I am trying to create a CSV file with a list of URLs.
I am pretty new to programming, so please excuse any sloppy code.
I have a loop that runs through a list of places to get the list of URLs.
I then have a loop within that loop that exports the data to a CSV file.
import urllib, csv, re
from BeautifulSoup import BeautifulSoup
list_of_URLs = csv.reader(open("file_location_for_URLs_to_parse"))
for row in list_of_URLs:
row_string = "".join(row)
file = urllib.urlopen(row_string)
page_HTML = file.read()
soup = BeautifulSoup(page_HTML) # parsing HTML
Thumbnail_image = soup.findAll("div", {"class": "remositorythumbnail"})
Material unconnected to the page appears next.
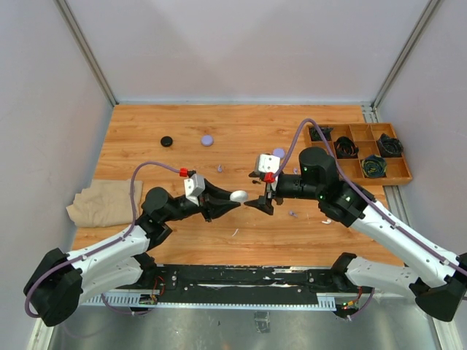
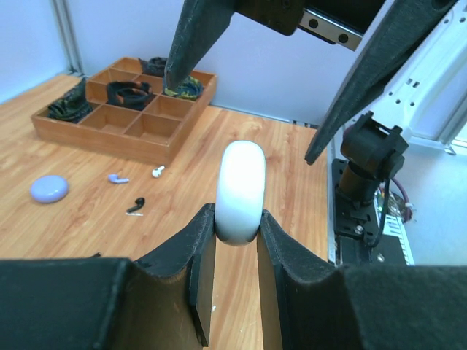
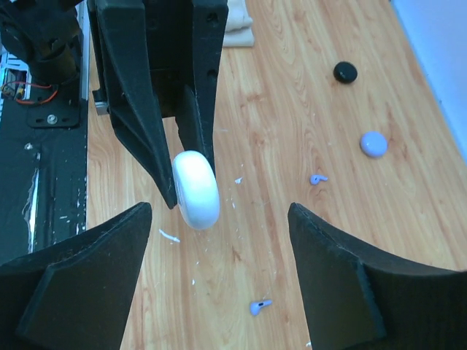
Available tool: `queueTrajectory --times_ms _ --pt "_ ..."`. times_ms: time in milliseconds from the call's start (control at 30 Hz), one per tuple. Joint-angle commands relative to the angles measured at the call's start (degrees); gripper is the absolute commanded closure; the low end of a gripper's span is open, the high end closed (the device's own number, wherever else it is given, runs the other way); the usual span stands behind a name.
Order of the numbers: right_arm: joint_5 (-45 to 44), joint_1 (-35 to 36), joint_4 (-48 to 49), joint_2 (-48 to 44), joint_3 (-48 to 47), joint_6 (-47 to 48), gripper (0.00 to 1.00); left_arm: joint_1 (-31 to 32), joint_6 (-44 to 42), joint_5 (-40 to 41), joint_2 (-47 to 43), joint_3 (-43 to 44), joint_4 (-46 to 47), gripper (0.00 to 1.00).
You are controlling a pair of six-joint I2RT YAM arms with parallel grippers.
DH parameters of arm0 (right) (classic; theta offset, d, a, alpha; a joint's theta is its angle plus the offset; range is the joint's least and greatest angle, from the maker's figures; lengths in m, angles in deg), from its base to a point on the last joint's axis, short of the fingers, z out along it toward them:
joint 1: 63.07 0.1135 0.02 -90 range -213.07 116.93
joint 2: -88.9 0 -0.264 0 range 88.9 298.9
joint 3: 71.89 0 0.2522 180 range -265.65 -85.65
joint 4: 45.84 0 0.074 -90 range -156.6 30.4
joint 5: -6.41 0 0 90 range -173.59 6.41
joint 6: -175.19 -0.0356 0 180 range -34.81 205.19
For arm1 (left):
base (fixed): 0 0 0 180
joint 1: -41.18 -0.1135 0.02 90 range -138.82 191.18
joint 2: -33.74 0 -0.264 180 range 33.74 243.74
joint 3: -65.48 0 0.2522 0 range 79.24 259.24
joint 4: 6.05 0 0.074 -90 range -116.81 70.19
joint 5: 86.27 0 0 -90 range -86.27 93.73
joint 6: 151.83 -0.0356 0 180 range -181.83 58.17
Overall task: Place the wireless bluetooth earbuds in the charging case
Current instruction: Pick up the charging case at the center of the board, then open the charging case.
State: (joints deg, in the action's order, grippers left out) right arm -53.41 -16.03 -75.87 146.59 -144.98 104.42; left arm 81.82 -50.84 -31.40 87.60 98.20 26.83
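L tool pinches white case midair, looks closed; R tool wide, empty, near it. Next, prob.: open case, fetch white bud off tabletop.

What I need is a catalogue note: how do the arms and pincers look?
The left arm and right arm have white shells with black joints. A purple cable loops along each. The left pincer and right pincer are black, two-pronged and tapered, each beside a grey box with a red tab.
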Motion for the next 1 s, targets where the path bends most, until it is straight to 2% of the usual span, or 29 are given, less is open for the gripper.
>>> queueTrajectory --times_ms 0,333,967 --pt "-1.79 1.79 4.69 -0.18 0.78 -0.59 0.23 0.23 0.05 4.25 -1.52 -0.25 3.43 1.0" --pt "-6.29 2.78 8.67 1.16 1.95 -0.97 0.19 0.23 0.35 3.39 -1.14 -0.29 3.82 1.0" --pt "-13.06 3.33 9.24 0.1 2.45 -0.4 0.19 0.23 0.97 -1.53 0.14 0.56 3.81 1.0"
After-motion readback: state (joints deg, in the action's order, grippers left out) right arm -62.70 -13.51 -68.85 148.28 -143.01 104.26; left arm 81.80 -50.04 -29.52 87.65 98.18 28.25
Thumbnail_image_string = str(Thumbnail_image)
soup_3 = BeautifulSoup(Thumbnail_image_string)
Thumbnail_image_URL = soup_3.findAll('a', attrs={'href': re.compile("^http://")})
This is the part that isn’t working for me:
out = csv.writer(open("file_location", "wb"), delimiter=";")
for tag in soup_3.findAll('a', href=True):
out.writerow(tag['href'])
Basically the writer keeps on writing over itself, is there a way to jump to below the first empty row on the CSV and start writing?
Are you closing the file after every write, or opening the file before every write? Just check that.
Also, try using “ab” mode instead of “wb”. “ab” will append to the file.